Nowadays every clickbait headline talks about minds being blown – but finding that there were Doctor Who books literally blew my mind. My childhood (surprisingly happy, healthy and well-adjusted) took a sharp left turn as I suddenly devoted myself to BUYING ALL OF THEM. Bookshops, car boot sales, and jumble sales were scoured as my tiny little head was turned by the fact that the best TV series ever also had the best books ever.

And then the gaps began to annoy me. There were, in those heady days of the 1980s, a few stories which had not been novelised. I remember by the age of 10 setting out to write one. It was a novelisation of the Patrick Troughton Cyberman story, The Invasion. I did not let my lack of experience deter me. Nor was I put off by the fact that I’d never even seen The Invasion. I’d muddle through somehow.

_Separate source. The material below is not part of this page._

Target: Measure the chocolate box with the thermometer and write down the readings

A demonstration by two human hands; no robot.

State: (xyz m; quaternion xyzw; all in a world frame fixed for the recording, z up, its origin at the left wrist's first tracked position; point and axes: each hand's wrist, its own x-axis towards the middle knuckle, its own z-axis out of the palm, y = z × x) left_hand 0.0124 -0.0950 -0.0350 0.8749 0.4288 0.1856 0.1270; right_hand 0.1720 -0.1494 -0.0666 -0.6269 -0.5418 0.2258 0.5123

I can tell you now, I began well. The table of contents was a marvel. The first page or so went quite well too (in order to make my job easier, I’d cut sheets of paper to exactly the right size for a Target book and rolled them into my typerwriter with carbon paper so that there’d be a duplicate in case of a fire. Look it was the 1980s. We made our own entertainment). Shortly after that point I hit a snag. Early Doctor Who novels had illustrations, which seemed a lot to ask of a writer, but I biro’d the Cybermen attacking the TARDIS from behind the moon quite well.  My second snag was the Doctor’s companion Jamie. He was Scottish, and reproducing the dialect on the printed page was quite tough – but luckily I had the Krankies for reference material.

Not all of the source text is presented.